Thursday, May 24, 2007

Dog Piss, Or a Meditation on Territory

"Can this becoming, this emergence, be called Art? That would make the territory a result of art. The artist: the first person to set out a boundary stone, or to make a mark. Property, collective or individual, is derived from that even when it is in the service of war and oppression. Property is fundamentally artistic because art is fundamentally poster, placard. As Lorenz says. coral fish are posters. The expressive is primary in relation to the possessive; expressive qualities, or matters of expression, are necessarily appropriative and constitute a having more profound than being. Not in the sense that these qualities belong to a subject, but in the sense that they delineate a territory that will belong to a subject, but in the sense that they delineate a territory that will belong to the subject that carries or produces them."(Deleuze and Guattari, a thousand plateaus: capitalism and schizophrenia, 316).

For Deleuze this marking, this territorialization as art, finds ultimate expression in birds. Their songs, their nests, their movements, their turnings of leaves on the ground. But as I sat, this morning, drinking my coffee on the patio, I watched dogs. There are a phenomenal amount of dogs in the apartment complex in which I live. Every morning and every evening (when I drink red wine as opposed to coffee), dogs, dogs, and more dogs prance around the green pissing on everything. I never stopped to think about their markings as art. What a concept. How can piss be art? Well, you could stick a crucifix in a vial of it...but the act of pissing? The act of dog pissing? Art? It is easy to see in the songs of birds, their movements, their nests, an act of art. Dog piss is not so easy.

And yet I think "If we can see art in dog piss, we can see art in property." Property that ultimate value in Marx encounters in Deleuze something of a higher value. Art is primary not property. And how can this be for a Marxist like Deleuze? He does this by transforming art as first, beyond human, and second, as expression. Property is thus not what belongs to humans but rather it is what belongs to actions of various sorts. As an act, as a becoming, property becomes expression as opposed to that which gives expression. And really, if we can see the art in a dog pissing to mark his place, then art becomes something much different than the paintings at the museum. Just as property ceases to be a belonging. It is not the signature that makes a subject. A signature never denotes ownership. A signature merely holds a place. This is what Deleuze claims for art And a dog pissing is all about the constant becoming of territory.

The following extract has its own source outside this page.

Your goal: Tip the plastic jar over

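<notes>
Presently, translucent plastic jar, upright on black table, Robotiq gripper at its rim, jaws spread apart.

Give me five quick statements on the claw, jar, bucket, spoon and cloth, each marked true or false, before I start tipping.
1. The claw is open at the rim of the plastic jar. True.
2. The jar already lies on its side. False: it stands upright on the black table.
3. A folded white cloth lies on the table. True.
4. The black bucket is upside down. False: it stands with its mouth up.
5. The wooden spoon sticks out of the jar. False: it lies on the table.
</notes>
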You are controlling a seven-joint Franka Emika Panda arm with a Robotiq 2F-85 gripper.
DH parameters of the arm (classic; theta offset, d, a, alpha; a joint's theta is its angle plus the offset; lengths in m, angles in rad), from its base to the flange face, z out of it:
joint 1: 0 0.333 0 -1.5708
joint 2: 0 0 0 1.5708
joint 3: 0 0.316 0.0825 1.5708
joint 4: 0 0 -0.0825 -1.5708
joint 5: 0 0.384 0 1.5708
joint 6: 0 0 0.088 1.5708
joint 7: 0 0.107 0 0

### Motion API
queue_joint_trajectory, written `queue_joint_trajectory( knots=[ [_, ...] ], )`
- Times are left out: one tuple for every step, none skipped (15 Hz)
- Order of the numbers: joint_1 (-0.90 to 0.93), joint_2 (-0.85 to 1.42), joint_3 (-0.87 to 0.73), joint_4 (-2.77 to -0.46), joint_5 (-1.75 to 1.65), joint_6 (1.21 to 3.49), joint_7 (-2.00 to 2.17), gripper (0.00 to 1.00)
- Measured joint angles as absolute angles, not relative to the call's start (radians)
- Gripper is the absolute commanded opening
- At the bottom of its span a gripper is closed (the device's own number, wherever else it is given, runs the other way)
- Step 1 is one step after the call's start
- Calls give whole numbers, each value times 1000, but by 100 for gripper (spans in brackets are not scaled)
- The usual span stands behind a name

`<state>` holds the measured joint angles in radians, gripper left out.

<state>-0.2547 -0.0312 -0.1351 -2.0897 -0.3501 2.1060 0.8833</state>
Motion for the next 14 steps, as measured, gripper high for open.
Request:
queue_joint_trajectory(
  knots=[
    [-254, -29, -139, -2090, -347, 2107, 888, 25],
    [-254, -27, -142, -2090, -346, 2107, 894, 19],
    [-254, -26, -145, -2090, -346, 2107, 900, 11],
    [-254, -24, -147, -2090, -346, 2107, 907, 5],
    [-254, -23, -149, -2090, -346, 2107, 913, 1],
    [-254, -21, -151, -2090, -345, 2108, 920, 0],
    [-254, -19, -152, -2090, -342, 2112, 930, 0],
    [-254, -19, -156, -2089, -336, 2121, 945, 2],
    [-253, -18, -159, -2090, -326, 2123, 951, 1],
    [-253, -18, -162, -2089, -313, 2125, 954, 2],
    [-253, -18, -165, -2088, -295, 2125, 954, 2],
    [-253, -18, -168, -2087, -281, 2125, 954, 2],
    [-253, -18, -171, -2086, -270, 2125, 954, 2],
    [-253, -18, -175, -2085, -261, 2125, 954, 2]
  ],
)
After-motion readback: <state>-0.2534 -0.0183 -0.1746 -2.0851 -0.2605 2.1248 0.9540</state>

When you live in a small place filled with dogs, you can see how territory is always about marking and remarking. There is no ownership; no alpha dog to assert his authority. The dogs do not mix enough to sort out this hierarchy (although such a show down might be interesting). Instead, the dogs continually piss all over other dogs' marks. They mark their territory only to have to remark later in the day. There is a virtual grid on the green in front of my patio. A grid of dog piss that makes that green belong to no one dog but to all the dogs. It is a grid also overlaid with the scent of cats, the markings they make of their fur against the small trees. The mockingbirds constantly patrol, alert to invaders, ready to defend their piece of property. And human children, my own included, run about this piece of land, terrorizing and territorializaingwith their laughs, toys and dances. It is the ultimate communal property, and it is created through multiple acts of expression....emergences of art.

One last quote from Paul Park's A Princess of Roumania. In this novel, one of the main characters has become a dog. The following is a bit of narrative written from her dog mind."As she left the clearing and moved away through the thin woods, she felt she was pushing through a net, each cord of which was the circle of urine marks that each dog had drawn around the fire. Her instinct was to stop often, restrained by the net, but she pushed through. On the far side she filled her lungs with cleaner air, which was nevertheless scented with a myriad of small traces of animals and men. They seemed to draw glowing lines in front of her on the snow"(242).